Wenn in Selbsthilfebüchern steht – und das passiert in der Regel sehr häufig – dass das größte Glück in den einfachen Dingen liegt, dann ist dabei selten vom Wasserkocher die Rede. Aber warum eigentlich nicht? Als sparsames, kostengünstiges und verlässliches Gerät, das sich überschaubarer technologischer Mittel bedient, stellt der Wasserkocher doch die absolute Einfachheit in der Form eines Geräts dar – eines das laufend sprudelndes Glück erzeugt.

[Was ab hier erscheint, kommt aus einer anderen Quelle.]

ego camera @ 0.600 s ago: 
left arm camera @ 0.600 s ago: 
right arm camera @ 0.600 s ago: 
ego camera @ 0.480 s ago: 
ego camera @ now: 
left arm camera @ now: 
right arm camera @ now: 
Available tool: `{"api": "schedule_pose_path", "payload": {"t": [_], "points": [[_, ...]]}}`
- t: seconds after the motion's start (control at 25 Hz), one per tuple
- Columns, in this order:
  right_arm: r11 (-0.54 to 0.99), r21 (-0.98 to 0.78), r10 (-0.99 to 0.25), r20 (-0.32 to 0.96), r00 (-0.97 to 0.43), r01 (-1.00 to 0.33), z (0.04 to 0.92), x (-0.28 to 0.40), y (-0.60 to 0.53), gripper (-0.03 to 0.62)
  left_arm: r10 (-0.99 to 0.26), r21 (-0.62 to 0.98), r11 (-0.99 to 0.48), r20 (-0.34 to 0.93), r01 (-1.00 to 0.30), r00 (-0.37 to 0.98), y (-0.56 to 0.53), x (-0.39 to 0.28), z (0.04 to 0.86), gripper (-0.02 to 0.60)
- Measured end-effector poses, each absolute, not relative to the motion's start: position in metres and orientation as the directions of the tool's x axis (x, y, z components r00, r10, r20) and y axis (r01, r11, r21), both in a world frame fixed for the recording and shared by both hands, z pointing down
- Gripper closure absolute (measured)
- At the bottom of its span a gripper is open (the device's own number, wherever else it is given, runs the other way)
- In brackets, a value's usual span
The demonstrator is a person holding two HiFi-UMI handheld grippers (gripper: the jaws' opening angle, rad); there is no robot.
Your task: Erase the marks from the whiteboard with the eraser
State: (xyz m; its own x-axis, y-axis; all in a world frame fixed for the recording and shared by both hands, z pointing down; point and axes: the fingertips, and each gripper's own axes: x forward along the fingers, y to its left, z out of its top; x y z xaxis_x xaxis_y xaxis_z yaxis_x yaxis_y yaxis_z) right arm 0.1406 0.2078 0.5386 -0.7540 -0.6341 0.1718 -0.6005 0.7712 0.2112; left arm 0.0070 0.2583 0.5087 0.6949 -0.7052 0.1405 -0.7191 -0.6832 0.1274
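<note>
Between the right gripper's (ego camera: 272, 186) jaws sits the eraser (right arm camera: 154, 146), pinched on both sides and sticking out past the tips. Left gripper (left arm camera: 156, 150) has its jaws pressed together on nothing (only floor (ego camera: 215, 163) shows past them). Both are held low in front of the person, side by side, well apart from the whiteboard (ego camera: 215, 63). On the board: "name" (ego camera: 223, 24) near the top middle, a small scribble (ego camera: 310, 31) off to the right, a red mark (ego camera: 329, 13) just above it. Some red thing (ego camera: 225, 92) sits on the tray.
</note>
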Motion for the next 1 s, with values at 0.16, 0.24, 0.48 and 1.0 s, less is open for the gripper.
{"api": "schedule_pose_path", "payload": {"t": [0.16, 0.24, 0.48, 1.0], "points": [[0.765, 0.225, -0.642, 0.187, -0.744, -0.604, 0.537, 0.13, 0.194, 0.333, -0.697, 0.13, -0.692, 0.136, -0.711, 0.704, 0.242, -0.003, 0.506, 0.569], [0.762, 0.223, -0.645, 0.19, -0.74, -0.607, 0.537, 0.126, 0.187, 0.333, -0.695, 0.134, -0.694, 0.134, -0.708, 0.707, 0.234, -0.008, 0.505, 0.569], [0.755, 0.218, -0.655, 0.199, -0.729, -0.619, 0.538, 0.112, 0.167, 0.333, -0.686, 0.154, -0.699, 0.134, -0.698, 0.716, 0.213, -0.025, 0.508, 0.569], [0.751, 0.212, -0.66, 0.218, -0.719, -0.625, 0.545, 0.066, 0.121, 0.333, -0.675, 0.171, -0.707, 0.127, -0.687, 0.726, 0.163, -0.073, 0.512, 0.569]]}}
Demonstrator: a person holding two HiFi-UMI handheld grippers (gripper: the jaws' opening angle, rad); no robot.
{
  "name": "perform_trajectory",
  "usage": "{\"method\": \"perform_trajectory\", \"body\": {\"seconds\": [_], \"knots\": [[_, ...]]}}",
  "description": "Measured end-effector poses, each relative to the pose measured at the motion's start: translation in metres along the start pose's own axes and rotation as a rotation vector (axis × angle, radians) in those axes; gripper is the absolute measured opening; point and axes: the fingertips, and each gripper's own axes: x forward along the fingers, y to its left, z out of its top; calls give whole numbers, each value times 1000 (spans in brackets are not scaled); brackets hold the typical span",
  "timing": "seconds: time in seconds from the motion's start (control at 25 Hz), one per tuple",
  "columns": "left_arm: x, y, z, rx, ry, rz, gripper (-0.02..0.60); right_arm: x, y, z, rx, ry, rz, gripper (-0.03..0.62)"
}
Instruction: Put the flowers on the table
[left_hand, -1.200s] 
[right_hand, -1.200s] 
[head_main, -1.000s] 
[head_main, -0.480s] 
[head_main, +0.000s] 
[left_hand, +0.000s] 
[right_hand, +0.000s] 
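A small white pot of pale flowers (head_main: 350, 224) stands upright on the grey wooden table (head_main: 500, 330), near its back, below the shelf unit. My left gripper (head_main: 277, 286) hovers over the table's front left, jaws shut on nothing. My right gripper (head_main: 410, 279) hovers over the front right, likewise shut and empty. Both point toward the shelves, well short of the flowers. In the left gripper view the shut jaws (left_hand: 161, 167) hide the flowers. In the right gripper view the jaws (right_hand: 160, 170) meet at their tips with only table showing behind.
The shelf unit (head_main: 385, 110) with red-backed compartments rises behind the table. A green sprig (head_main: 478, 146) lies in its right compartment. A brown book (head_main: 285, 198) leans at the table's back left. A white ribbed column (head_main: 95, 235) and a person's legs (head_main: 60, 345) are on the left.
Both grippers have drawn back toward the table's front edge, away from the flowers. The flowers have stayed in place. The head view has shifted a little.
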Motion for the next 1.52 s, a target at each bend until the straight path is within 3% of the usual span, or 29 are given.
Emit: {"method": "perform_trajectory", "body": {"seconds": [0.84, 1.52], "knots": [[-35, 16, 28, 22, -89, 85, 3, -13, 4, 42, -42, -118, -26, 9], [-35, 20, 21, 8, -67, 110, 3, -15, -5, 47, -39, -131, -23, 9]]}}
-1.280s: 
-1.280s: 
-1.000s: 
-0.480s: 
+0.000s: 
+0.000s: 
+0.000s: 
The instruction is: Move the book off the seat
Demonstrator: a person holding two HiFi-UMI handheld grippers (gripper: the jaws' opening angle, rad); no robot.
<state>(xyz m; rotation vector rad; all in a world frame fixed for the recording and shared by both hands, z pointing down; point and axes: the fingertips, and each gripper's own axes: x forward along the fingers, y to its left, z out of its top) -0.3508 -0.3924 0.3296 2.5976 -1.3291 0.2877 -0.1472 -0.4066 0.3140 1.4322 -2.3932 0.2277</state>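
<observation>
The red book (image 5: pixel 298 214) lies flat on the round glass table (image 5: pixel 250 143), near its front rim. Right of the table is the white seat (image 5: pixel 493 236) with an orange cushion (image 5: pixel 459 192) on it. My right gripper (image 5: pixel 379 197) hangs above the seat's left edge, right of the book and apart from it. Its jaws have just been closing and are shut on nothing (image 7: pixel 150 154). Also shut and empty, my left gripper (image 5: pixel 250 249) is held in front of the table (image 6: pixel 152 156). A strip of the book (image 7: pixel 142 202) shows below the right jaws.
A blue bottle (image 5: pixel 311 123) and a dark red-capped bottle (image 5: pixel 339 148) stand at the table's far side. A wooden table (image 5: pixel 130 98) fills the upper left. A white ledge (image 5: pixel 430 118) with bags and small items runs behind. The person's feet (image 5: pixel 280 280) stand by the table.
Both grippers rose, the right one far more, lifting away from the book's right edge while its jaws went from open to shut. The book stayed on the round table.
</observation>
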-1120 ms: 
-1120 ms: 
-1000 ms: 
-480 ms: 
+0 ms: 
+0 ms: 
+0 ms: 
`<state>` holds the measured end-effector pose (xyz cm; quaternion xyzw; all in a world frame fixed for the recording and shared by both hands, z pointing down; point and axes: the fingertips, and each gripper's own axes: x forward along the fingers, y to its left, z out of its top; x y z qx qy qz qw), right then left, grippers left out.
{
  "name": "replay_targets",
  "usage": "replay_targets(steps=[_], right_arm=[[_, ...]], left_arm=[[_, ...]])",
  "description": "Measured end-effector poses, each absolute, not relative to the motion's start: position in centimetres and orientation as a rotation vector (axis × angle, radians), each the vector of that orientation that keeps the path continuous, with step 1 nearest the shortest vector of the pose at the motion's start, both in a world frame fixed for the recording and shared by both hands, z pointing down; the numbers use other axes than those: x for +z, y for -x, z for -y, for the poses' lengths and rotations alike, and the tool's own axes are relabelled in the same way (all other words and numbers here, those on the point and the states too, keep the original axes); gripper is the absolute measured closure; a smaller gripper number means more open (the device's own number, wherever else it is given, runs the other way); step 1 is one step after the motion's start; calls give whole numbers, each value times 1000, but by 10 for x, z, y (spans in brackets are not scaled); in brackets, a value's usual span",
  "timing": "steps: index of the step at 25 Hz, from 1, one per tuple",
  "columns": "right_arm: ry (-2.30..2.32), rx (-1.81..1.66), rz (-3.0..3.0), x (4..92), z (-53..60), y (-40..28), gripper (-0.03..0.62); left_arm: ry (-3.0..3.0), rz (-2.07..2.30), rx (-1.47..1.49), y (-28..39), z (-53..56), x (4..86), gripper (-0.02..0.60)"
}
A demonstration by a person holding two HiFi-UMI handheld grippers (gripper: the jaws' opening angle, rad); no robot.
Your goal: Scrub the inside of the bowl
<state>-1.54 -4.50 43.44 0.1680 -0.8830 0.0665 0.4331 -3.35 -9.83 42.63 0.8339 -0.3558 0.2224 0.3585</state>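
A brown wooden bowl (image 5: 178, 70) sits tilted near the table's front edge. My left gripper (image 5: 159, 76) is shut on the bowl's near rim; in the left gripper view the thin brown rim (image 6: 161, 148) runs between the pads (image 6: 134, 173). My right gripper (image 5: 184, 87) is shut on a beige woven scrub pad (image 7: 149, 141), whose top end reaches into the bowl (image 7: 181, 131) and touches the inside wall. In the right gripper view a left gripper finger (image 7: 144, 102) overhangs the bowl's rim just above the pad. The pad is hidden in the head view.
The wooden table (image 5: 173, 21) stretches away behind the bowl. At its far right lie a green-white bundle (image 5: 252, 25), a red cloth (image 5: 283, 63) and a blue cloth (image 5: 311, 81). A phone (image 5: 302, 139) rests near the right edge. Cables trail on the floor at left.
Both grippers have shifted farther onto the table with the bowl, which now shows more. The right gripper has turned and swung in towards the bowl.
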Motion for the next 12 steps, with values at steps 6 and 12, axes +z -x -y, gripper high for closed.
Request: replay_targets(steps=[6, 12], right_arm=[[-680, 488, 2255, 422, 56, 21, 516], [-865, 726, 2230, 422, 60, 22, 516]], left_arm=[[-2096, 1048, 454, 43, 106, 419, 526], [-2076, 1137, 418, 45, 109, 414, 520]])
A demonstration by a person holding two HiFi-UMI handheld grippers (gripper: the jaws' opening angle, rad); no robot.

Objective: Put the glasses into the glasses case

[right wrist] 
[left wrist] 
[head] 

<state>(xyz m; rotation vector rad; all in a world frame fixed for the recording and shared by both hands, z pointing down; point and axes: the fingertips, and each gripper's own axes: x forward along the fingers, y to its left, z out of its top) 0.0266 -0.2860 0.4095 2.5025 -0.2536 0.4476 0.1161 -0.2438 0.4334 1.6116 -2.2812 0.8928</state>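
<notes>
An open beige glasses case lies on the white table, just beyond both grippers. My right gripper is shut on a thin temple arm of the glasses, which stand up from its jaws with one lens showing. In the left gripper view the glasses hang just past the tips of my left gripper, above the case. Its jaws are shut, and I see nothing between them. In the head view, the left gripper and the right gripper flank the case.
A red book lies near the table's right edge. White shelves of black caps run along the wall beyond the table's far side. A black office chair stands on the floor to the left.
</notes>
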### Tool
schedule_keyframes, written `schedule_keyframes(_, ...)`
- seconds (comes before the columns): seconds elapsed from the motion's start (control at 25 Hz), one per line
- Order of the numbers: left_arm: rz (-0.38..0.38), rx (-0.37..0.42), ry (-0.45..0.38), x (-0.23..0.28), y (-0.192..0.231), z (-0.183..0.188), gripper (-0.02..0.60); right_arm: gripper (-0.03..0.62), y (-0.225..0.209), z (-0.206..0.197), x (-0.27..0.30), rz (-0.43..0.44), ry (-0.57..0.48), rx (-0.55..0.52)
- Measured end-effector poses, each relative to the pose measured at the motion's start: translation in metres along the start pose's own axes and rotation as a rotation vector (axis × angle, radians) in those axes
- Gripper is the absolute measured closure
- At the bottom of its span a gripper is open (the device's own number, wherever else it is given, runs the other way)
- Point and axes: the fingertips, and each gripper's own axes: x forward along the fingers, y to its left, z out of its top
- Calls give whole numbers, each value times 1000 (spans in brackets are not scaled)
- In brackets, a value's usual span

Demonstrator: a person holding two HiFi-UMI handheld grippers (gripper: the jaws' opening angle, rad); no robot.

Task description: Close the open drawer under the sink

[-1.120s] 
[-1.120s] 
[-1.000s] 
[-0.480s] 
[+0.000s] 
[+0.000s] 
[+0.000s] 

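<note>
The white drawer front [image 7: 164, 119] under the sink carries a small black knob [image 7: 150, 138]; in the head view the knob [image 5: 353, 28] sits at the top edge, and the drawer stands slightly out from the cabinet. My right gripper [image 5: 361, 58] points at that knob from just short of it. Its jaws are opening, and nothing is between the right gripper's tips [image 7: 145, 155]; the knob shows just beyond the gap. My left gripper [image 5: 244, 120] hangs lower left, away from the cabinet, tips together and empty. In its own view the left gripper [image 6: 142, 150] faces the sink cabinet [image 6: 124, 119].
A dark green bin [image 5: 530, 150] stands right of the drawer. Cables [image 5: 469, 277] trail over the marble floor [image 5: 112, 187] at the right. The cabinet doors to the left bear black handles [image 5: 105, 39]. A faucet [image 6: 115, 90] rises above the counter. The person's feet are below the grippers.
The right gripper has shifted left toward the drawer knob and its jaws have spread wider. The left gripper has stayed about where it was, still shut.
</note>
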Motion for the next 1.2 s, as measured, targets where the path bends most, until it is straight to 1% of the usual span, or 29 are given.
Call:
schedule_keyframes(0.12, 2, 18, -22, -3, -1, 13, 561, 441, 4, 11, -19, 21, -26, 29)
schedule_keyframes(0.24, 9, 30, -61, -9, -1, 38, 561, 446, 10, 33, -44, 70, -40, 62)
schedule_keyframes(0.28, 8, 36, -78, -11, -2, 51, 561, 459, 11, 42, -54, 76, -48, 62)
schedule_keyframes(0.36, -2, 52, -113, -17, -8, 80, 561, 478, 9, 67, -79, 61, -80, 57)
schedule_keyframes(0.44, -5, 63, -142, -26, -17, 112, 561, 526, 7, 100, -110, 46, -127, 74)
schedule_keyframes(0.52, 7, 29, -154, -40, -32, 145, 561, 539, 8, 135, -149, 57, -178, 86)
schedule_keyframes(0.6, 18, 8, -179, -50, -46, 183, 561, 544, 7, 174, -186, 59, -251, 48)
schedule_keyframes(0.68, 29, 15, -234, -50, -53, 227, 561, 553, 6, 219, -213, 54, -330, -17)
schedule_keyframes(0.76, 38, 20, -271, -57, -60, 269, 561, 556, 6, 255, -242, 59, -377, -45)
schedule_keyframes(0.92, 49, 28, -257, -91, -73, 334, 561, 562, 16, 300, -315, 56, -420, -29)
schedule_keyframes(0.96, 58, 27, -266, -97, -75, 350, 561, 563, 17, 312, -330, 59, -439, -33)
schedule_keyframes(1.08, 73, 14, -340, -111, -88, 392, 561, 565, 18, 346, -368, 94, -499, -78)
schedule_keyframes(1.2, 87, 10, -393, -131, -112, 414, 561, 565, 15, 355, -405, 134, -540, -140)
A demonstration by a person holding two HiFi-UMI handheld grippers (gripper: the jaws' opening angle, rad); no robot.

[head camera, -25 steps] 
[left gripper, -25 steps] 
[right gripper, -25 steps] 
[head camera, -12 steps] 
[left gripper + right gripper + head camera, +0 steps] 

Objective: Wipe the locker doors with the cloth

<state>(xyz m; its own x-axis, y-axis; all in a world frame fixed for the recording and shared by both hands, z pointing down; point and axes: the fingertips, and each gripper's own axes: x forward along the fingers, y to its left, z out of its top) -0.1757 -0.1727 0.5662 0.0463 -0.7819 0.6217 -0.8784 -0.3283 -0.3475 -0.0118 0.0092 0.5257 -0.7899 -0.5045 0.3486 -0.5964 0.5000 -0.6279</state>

Deutlicher geht es eigentlich nicht mehr. Aber wenn das Glück so naheliegend ist, warum dann nicht häufiger darauf zurückgreifen?

Blubbernde Kulinarik

Noch häufiger, frag ihr euch? Und wir sagen: Ja, es geht noch häufiger. Der Schriftsteller Thomas Götz von Aust liefert den Beweis dafür. Während jener Zeit, die er zur Untermiete in einer WG verbrachte, wurde den WG-Bewohnern eines Tages ganz plötzlich das Gas abgedreht. Klassiker. Auf etwas weniger klassische Weise begann Thomas fortan seine Mahlzeiten zuzubereiten – mit dem Wasserkocher nämlich. Von der Frittatensuppe über Tagliatelle war alles dabei. Dabei traute sich Thomas Götz von Aust sogar über eine Drei-Gänge-Menü für acht Personen. Bei diesem herausfordernden Projekt kamen allerdings auch zwei Wasserkocher zum Einsatz. Als Vorspeise gab eine eine Frittatensuppe, als Hauptgericht Artischocken-Tagliatelle und zum Nachtisch Schokopudding. Um seine Liebe zum Wasserkocher für die Ewigkeit festzuhalten, entschied sich der experimentierfreudige Thomas dazu, seine besten Wasserkocher-Gerichte in einem Buch – „The Joy of Waterboiling“ festzuhalten.

Die inneren Werte zählen

Bis zur perfekten Pasta oder dem flaumigsten Schokopudding muss die Liebe zum Wasserkocher aber natürlich nicht unbedingt reichen. Es reicht nämlich schon, wenn man dem Wasserkocher jenen Stellenwert zuschreibt, den er verdient hat – jenen des ständigen Begleiters, der sich mit seiner Verantwortung für innere Wärme schon eine recht große Art der Verantwortung aufgebürdet hat. Und auch wenn sich die Modelle je nach Lebensphase ändern – das rote Plastik also irgendwann einmal gegen Edelstahl getauscht wird – kommt es letztlich, neben der vom Wasserkocher erzeugten inneren Wärme, in erster Linie immer nur auf seine inneren Werte an. Und hier sollte speziell darauf geachtet werden, dass der Wasserkocher ein verdecktes Heizelement hat. Bei offenen Heizspiralen kann es nämlich passieren, dass sich etwas darin verfängt und in weiterer Folge ein Kurzschluss ausgelöst wird. Thomas Götz von Aust spricht hier aus Erfahrung. Wer also auf die inneren Werte des einfachen Küchengeräts achtet, wird in puncto innerer Wärme keine Enttäuschung erfahren. Wem das allerdings noch zu wenig Glücksgefühle sind, der probiert sich am besten mal am Schokopudding. In diesem Sinne: Möge „the Joy of Waterboiling“ uns alle (noch viel mehr) erfassen.